Namun, di samping itu, ia juga punya pekerjaan sampingan yang berkaitan dengan hobinya mengotak-atik barang elektronik. Berawal dari beberapa teman dekatnya hingga banyak pelajar, mahasiswa, guru bahkan dosen sekalipun mengakui kemampuannya sebagai tukang service yang handal.

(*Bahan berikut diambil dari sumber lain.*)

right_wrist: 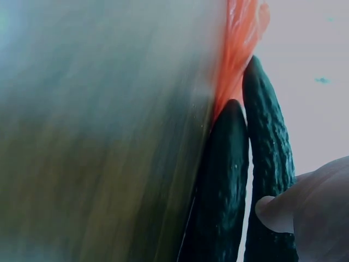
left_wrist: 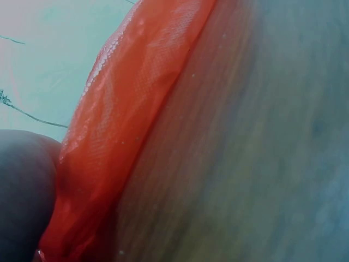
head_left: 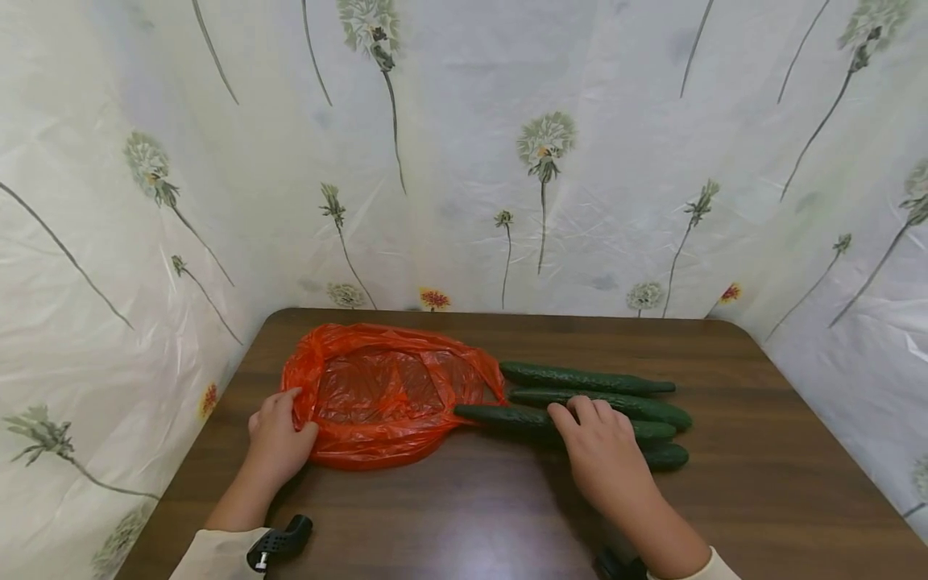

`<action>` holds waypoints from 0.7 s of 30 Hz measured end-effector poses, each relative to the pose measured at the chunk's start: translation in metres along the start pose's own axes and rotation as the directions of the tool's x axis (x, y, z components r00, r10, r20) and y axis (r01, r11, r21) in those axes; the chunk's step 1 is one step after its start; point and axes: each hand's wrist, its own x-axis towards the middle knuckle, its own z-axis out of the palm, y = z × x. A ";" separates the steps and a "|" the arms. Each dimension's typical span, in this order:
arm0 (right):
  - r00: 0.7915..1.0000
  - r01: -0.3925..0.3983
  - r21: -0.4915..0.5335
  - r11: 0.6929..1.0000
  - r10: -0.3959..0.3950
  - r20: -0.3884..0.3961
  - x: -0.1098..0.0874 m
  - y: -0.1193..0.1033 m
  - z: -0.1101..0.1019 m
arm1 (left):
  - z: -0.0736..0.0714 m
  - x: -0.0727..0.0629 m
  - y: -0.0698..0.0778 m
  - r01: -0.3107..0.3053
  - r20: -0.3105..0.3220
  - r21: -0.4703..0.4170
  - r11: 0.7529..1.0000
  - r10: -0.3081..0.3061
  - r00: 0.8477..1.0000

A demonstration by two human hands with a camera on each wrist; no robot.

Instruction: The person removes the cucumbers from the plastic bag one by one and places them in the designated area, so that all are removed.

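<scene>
A red plastic bag [head_left: 362,447] lies spread on the left of the table, its mouth wide and facing up. At its left rim, my left hand [head_left: 275,435] pinches the plastic between thumb and fingers. My right hand [head_left: 605,451] grips a dark green cucumber [head_left: 500,416] from above, with the cucumber's left tip over the bag's right edge. In the right wrist view, the thumb presses on this cucumber [right_wrist: 267,125], which sits higher than a neighbouring cucumber [right_wrist: 223,180]. Other cucumbers [head_left: 580,379] lie side by side around it, partly hidden by my right hand.
The brown wooden table [head_left: 449,532] has rounded far corners. Behind it and at both sides hangs a pale sheet [head_left: 449,161] printed with dandelions. A black wrist device [head_left: 283,544] is strapped near the left sleeve.
</scene>
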 end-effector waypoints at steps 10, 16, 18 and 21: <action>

Dan siapa sangka, dari kesukaan itu rupanya mampu menambahkan pundi-pundi tabungannya. Karena itu juga sosok pria dengan jenggot tipis ini bisa kuliah S1. Tak puas dengan ijazah S1nya. Dia juga sedang menabung untuk persiapan Strata duanya. Bahkan kalau bisa lanjut sampai ke S3. Karena pemuda itu juga sangat menyukai belajar.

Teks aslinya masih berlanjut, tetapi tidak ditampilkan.